Will someone help this poor young woman with her virginity?
Despite being reasonably attractive and chalking up a few near misses, Julia Greenfield has reached the age of 26 without having sex. Now it’s all she can think about. “Untouched. Like a flower suffocating in its own air. Like something pickling in its own juices. Something that badly needs to be turned inside out, banged right.” Her obsession with this issue is magnified by the fact that she’s lost the focus once provided by her nearly-but-not-quite Olympic swimming career. Since she hates her job, there’s nothing to keep her in the D.C. suburb where she’s moved after college, but she can’t go home because her parents have rented out their house and gone to Costa Rica. So she ends up spending the summer with her dowager Aunt Vivienne in North Carolina.

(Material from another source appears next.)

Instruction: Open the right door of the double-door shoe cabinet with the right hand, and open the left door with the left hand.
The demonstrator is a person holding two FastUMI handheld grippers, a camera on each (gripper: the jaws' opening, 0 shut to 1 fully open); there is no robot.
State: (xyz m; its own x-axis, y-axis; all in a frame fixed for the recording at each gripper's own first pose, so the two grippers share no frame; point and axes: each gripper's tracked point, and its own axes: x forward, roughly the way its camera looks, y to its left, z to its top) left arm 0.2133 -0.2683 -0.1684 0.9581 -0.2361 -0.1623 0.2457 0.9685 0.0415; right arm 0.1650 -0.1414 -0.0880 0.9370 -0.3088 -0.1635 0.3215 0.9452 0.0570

Terrifyingly, Viv turns out to be a virgin, too, and the dull small town she lives in looks like part of the problem. Nonetheless, Julia forges gamely on. A contributor to the New Yorker's “Shouts and Murmurs” humor column, Rathbone (The Patterns of Paper Monsters, 2010) reliably wrings the humor out of this situation, but more impressively, she manages to evoke its poignancy. Julia’s longing is revealed in moments like this, watching a friend with her boyfriend: “he put his hand on her chest, kind of fit his fingers above her collarbone as if it was a ridge on a rock face and he was going to climb her. I’d thought about that for a long time.” Also nuanced is the uncomfortable relationship between aunt and niece, in which both withhold more than they give.
Amusing but also smart about people and unexpectedly sweet.